# Instructions to follow
If a line below falls between the line with "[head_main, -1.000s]" and the line with "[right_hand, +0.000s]", or is one of those two, output it exactly; output nothing else and no pictures.
[Data block Boundary: Start]
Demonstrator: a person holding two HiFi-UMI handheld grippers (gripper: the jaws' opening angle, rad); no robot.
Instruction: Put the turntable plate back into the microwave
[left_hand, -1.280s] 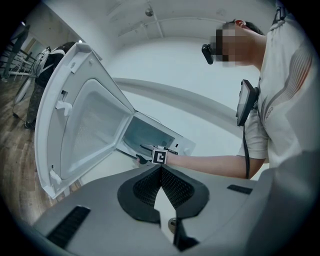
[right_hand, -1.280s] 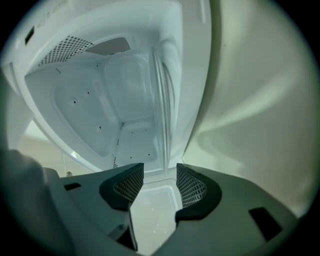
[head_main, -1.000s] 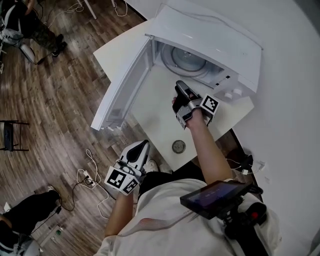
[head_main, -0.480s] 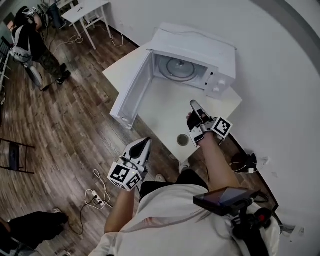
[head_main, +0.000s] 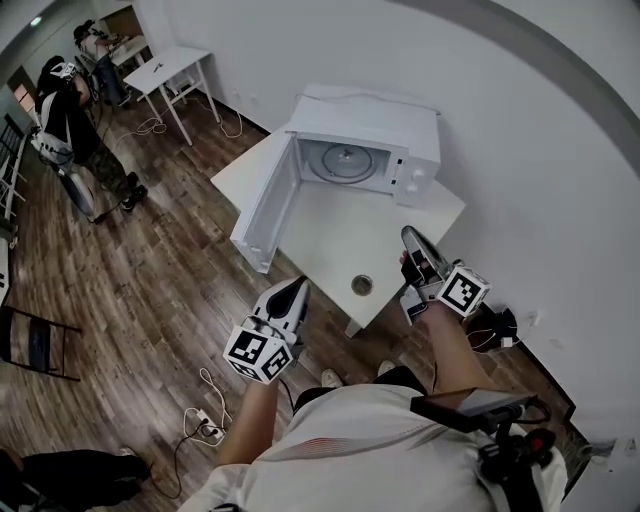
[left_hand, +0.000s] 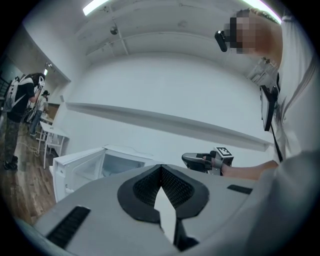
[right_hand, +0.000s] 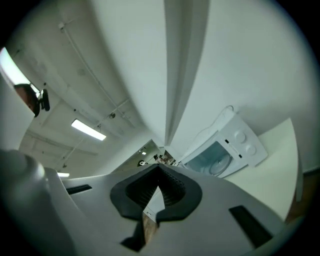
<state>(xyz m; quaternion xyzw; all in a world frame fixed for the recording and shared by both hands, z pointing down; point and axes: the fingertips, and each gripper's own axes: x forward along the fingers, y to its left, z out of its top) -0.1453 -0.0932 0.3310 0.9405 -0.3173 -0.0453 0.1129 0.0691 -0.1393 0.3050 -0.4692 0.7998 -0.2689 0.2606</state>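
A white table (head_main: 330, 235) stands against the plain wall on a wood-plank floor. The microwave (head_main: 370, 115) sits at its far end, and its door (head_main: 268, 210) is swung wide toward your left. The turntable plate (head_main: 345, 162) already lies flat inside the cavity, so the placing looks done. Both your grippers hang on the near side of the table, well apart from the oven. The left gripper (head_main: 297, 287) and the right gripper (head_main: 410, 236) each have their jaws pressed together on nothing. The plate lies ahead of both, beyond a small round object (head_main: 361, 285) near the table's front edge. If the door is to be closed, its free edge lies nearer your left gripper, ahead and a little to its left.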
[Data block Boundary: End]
# Finished task
[head_main, -1.000s] 
[head_main, -0.480s] 
[head_main, +0.000s] 
[left_hand, +0.000s] 
[right_hand, +0.000s] 

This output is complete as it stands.